# HELP>>kingquad 450 lift kit OR spring spacers???



## kingquad madman (Apr 8, 2011)

LOST and need some help:thinking:. does anybody know the pros and cons about lift kit and spring spacers? i want to lift my bike a couple inches but im lost and need help deciding on which way to go. i look forward to reading your guys comments.


----------



## Polaris425 (Dec 16, 2004)

lift kit all the way. Spacers wont really give you much lift, contrary to what some will say. You might gain a little at first but, all they do is put added stress on your springs and cause premature sag & will make the ride extra stiff. 

Lift kit might cost more, but it's definitely the best option.


----------



## speedman (Nov 3, 2010)

Polaris425 said:


> lift kit all the way. Spacers wont really give you much lift, contrary to what some will say. You might gain a little at first but, all they do is put added stress on your springs and cause premature sag & will make the ride extra stiff.
> 
> Lift kit might cost more, but it's definitely the best option.


 


:agreed: go with rdc 2' lift kit


----------



## kingquad madman (Apr 8, 2011)

thanks guys for the comments... RDC show to only have them for the 750. i will have to contact them to compare.


----------



## Brute650i (Dec 17, 2008)

I agree Rdc is a great lift.

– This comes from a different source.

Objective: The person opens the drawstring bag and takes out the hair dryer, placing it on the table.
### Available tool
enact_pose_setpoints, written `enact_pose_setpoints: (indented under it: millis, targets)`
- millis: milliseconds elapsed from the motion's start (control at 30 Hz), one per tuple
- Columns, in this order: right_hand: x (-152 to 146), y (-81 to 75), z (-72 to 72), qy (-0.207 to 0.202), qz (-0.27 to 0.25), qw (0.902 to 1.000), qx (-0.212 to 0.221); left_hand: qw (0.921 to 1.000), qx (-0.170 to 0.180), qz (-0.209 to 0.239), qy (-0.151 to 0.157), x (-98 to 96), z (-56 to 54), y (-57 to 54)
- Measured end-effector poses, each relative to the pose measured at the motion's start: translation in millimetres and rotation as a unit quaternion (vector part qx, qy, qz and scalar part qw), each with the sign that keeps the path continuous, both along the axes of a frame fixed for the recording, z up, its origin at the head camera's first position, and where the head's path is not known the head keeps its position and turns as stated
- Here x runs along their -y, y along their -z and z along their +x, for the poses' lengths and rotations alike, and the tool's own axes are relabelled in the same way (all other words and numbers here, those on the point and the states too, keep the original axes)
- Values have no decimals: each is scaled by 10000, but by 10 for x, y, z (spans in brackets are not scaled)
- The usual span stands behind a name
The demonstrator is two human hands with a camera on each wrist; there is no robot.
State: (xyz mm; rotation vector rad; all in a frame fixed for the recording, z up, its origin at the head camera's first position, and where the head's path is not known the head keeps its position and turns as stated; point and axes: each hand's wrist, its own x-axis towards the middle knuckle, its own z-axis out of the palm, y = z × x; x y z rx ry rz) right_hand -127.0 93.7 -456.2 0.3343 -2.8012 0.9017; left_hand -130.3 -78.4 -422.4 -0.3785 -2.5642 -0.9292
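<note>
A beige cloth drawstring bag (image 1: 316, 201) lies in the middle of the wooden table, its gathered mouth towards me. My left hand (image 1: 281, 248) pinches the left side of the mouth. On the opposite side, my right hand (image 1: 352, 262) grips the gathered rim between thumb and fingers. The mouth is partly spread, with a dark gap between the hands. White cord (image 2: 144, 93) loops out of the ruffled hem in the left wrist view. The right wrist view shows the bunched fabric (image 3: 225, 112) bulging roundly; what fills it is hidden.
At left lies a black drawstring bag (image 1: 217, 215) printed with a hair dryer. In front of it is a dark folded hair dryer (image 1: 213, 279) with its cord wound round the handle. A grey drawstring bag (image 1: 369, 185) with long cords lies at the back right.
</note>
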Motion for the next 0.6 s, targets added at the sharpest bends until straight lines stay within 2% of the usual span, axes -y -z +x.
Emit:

Let me know if they don't have what your looking for.


----------



## Bootlegger (Dec 18, 2008)

Depending on they year your 450 will take the same lift as the 08 & up 750's. Same exact body & Frame....just different motor. I use to have an 07 450. Loved it!


----------



## kingquad madman (Apr 8, 2011)

i have a 2010 450 kingquad. did you have a lift kit or spring spacers? im kinda new to this and now this ATV ordeal is like crack want bigger and better things. so a lift kit thats for a 08 model would fit my bike? thanks for the patiences and answers to ALL my questions!


----------